It is available stand-alone, in source code form, for developers who wish to increase performance or reduce the code size of their application without replacing the entire runtime library supplied with their toolchain.
emFloat can also be licensed for inclusion in third-party IDEs. An example is Microchip choosing to include emFloat in the Microchip XC32 V4.0 Compiler Toolchain.
Benchmarking for both floating-point and runtime libraries can be done quickly and easily using Embedded Studio, which is readily available at no cost for evaluation and non-commercial usage under SEGGER’s Friendly License.
For details on why using a thoughtfully designed runtime library is important, refer to the emRun page.
Key features
- Small code size, high performance
- Plug-and-play: Can easily replace the default floating point library, delivering better performance with less code.
- Flexible licensing, for integration into user applications or toolchains.
- C-Variant can be used on any 8/16/32/64-bit CPU.
- Hand-coded, assembly-optimized variants for RISC-V and ARM
- Fully reentrant
- No heap requirements
Licensing
emFloat is available for integration into specific projects by end users, as well as to toolchain providers that want to deliver a top-of-the-line runtime and/or floating-point library to their users.
Licensing options are available to fit any such needs, usually with a single payment and no royalty obligation.
The library is delivered in source code, with optional rights for redistribution in object code form. All delivered C and assembly language source files are fully commented.
SEGGER software is not covered by an open source or required attribution license, and can be integrated into any commercial or proprietary product, without the obligation to disclose the combined source.
Variants
emFloat is available in a universal variant written in C, and specific variants for different CPUs. The specific variants include modules written in assembly language, optimized for the CPU architecture, and deliver a higher performance than the universal C variant.
Universal C Variant:
The universal version is written in C. The performance is highly optimized and much higher than the performance of comparable, C-coded open source implementations.
Supported CPUs: The universal variant can be used on any platform, including 8-, 16-, 32, and 64- bit processors.
Arm Variant:
The ARM-optimized variant is fully coded in Assembly language, conforming to the AEABI.This means it is compatible with any (A)EABI compliant tool chain, including any GCC, LLVM/Clang based tool chains as well as Arm's own compiler (incl.
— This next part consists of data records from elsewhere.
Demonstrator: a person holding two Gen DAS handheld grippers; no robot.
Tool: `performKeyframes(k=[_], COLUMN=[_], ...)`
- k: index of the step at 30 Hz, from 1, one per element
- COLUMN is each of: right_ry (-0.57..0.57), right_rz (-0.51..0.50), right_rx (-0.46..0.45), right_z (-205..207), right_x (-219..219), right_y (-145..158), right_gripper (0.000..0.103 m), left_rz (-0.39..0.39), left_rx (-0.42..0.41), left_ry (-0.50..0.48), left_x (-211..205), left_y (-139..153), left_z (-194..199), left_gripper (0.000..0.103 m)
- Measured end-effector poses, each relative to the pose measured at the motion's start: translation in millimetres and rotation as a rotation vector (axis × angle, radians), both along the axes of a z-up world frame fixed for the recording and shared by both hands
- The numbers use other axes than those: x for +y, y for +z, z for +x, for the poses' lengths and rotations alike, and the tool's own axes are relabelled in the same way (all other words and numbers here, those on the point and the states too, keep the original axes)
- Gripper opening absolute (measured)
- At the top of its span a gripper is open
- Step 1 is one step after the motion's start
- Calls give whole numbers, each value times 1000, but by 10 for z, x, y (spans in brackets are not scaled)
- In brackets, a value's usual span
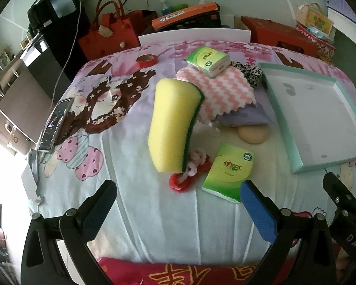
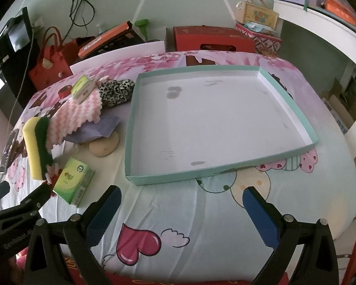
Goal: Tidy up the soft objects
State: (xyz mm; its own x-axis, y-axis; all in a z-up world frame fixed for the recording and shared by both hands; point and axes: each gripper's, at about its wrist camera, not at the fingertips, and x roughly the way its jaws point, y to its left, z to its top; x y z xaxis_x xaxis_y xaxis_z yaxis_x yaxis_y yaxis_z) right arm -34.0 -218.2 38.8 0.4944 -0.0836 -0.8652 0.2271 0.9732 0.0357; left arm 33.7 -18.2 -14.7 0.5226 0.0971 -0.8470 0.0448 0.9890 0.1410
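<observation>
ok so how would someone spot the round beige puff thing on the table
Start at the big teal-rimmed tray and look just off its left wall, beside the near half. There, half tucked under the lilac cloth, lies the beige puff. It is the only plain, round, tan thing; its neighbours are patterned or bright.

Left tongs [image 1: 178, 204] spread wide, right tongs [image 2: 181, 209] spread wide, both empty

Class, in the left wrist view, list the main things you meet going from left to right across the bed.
Phone → yellow sponge → near green tissue pack → teal tray.
</observation>
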Motion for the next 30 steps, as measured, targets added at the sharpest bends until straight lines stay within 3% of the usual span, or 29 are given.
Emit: performKeyframes(k=[21,28,30], right_ry=[-15,20,32], right_rz=[9,46,32], right_rx=[5,-60,-95], right_z=[-7,-20,15], right_x=[-37,-16,18], right_y=[-19,112,187], right_gripper=[103,103,103], left_rz=[-22,-207,-229], left_rx=[14,24,-8], left_ry=[40,72,83], left_x=[96,358,434], left_y=[-7,46,113], left_z=[12,111,184], left_gripper=[103,103,103])
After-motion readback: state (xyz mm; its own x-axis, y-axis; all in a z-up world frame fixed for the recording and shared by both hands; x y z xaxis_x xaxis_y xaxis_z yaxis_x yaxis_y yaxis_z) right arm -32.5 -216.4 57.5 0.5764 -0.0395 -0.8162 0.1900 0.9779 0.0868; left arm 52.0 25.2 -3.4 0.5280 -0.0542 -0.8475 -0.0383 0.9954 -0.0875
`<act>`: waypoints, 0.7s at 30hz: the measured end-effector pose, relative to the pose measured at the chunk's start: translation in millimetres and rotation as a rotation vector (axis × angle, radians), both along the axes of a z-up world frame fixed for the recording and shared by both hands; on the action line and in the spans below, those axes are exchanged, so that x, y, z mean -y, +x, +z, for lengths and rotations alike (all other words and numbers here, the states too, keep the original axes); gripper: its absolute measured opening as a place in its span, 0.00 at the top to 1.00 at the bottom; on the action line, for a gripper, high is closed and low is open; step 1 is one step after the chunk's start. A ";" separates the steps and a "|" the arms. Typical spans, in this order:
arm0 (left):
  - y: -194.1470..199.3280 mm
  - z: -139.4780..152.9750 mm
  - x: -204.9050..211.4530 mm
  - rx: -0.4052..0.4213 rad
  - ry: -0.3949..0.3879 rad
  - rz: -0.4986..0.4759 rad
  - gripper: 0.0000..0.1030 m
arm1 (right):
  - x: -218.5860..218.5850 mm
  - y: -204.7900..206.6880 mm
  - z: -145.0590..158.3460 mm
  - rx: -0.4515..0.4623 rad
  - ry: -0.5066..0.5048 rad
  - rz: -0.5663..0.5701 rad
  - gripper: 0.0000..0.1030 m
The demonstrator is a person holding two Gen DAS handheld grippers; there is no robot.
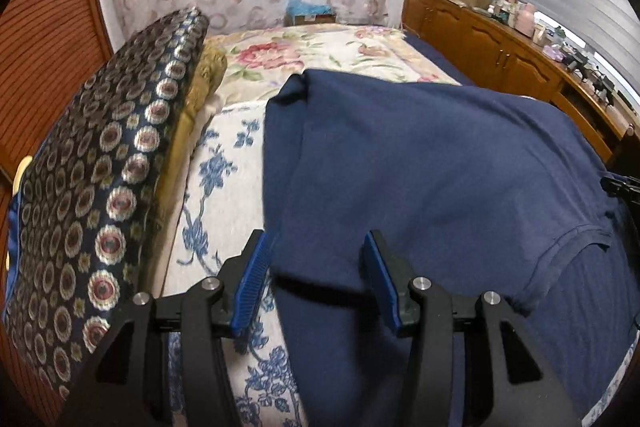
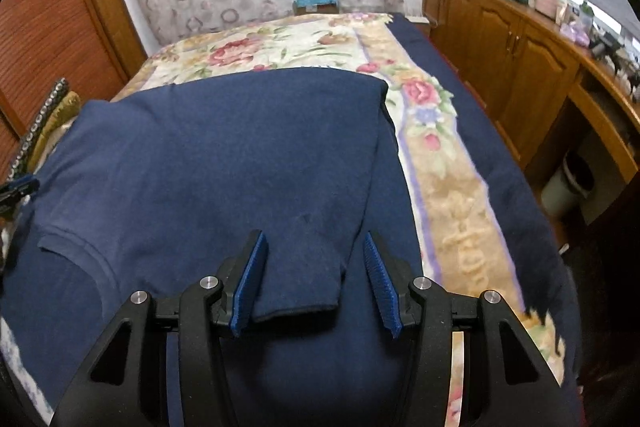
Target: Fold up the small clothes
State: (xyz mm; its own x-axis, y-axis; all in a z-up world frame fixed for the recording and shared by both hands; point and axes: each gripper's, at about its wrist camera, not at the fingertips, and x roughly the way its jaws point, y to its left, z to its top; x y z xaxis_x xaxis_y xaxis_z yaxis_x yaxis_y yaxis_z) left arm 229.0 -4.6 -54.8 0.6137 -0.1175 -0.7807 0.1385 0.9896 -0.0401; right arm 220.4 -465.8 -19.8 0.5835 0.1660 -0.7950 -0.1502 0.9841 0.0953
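Navy blue cotton T-shirt (image 1: pixel 440 163) lies spread on the bed, over a cream floral blanket (image 2: pixel 288 43) at 12 o'clock and a white-and-blue flowered cover (image 1: pixel 224 179) at 9 o'clock in the left wrist view.

Left tongs (image 1: pixel 316 267): parted about halfway, blue pads clear of the cloth, hanging over the shirt's left edge, nothing gripped. Right tongs (image 2: pixel 316 263): same half-width gap, with the sleeve hem (image 2: pixel 296 309) lying between and under them, not pinched. The neckline seam (image 1: pixel 568 247) sits at 3 o'clock of the left tongs.

Judgement: a fold is being set up, both sides to be picked together. To do it well, each pair should go down onto the fabric edge and bite a single layer near the hem, not a bunch, at matching positions so the fold line runs straight.

Edges and room: the patterned dark cushion (image 1: pixel 100 167) and the mustard-gold one (image 1: pixel 200 95) crowd the left side at 9 to 10 o'clock. The wooden cabinet (image 2: pixel 520 67) stands well apart at 2 o'clock. The blanket beyond the shirt at 12 o'clock is open, the best direction to carry cloth.
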 end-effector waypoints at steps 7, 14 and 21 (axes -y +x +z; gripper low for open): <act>-2.7 -9.5 2.3 -0.020 -0.005 0.003 0.53 | -9.4 -2.4 -4.1 0.024 -0.055 0.008 0.49; -8.9 1.4 7.2 0.032 -0.023 -0.033 0.53 | -6.7 -1.5 -4.3 0.023 -0.047 0.008 0.49; -7.9 7.0 11.5 0.049 -0.033 -0.061 0.53 | -6.7 -1.7 -4.3 0.023 -0.045 0.008 0.49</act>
State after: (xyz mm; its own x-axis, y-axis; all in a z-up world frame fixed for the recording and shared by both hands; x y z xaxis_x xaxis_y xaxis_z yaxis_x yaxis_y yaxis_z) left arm 221.1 -16.1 -47.8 0.6419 -0.1816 -0.7450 0.2015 0.9774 -0.0647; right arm 218.6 -459.1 -24.0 0.6001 0.1354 -0.7884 -0.1599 0.9860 0.0476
Keil) and IAR and can replace the default runtime library or parts of it.
Supported CPUs: The Arm Variant supports any 32-bit ARM CPU, starting from ARM Architecture V4. This includes Cortex-M, Cortex-A, and Cortex-R.
RISC-V Variant:
The RISC-V Variant is written in assembly language, providing functions compatible with the EABI. It can easily be used to replace the default runtime library of EABI compliant toolchains.
Supported CPUs: The RISC-V Variant supports RV32I and RV32E with architecture-specific acceleration. It supports faster multiply and divide with the M (multiply/divide) extension. It also supports fast division even if if the M extension lacks a divide instruction.
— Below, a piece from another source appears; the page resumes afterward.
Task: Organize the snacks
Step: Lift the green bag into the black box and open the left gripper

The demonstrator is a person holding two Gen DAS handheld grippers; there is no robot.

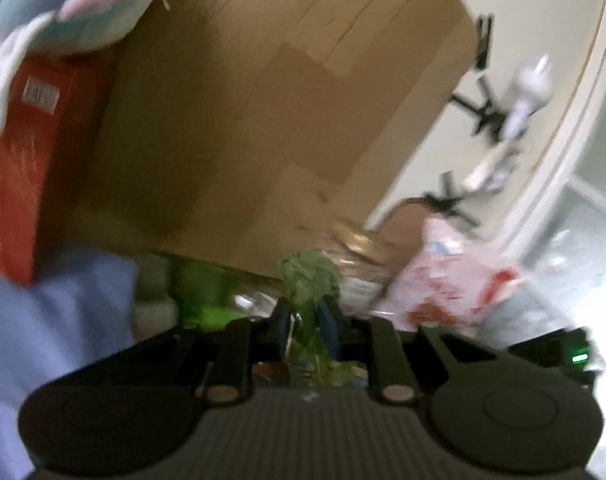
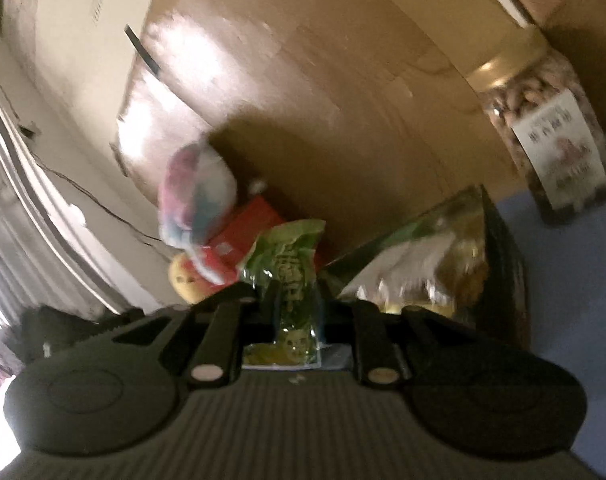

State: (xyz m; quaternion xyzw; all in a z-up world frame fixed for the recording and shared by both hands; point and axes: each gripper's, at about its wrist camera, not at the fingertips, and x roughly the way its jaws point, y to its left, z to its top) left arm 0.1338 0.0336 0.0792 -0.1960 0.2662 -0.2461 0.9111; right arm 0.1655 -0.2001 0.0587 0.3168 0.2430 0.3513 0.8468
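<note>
Two tools, left tool (image 1: pixel 306 318) and right tool (image 2: pixel 295 300), each pinch a green packet (image 1: pixel 309 280) (blurred); jar (image 2: pixel 551 136) at two o'clock, sorting unfinished.

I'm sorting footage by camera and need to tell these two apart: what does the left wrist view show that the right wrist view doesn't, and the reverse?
Only the left wrist view shows a pink-and-white plastic bag lying to the right, and a black stand against the white wall.

Only the right wrist view shows a gold-lidded jar of nuts and a clear-fronted snack bag.

Both show the big cardboard box, the red box with a pastel plush toy on it, and a claw shut on a green snack packet: left claw, right claw.
</note>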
Silicon vendor buyout option
SEGGER offers the possibility to license emFloat for redistribution to your customers under your own terms. Please contact us to complete your offerings with a proven commercial solution.
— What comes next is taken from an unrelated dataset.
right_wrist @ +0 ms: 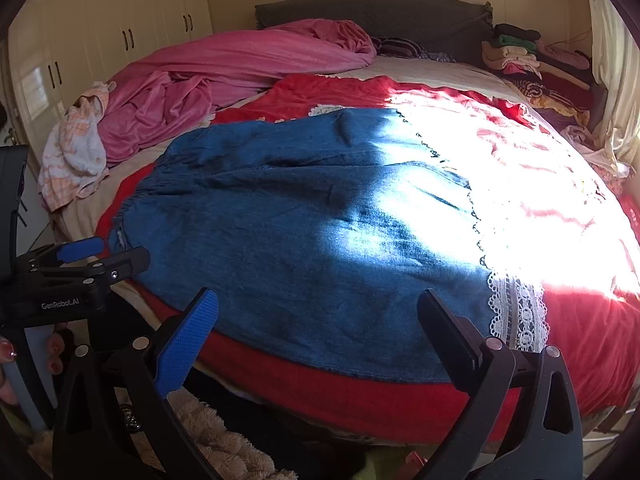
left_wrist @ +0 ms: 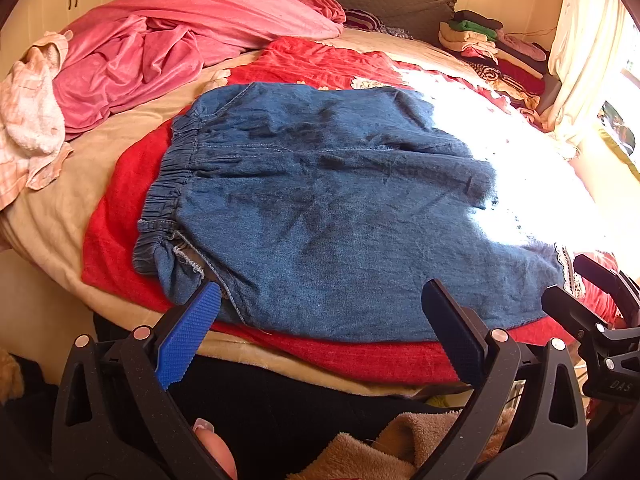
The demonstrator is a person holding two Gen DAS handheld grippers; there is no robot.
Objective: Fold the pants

Silicon vendors for emFloat
Implementation and design
emFloat consists of two parts:
- Arithmetic functions
implementing functionality similar to that of the FPU, such as floating-point add, subtract, multiply, divide, comparisons, and conversions
- Mathematical functions
using the most efficient, modern algorithms, benefiting systems with or without an FPU
While all mathematical functions are written in C, the arithmetic functions for the Arm and RISC-V variants are hand-coded in assembly language. For other processor architectures the library has a portable C implementation.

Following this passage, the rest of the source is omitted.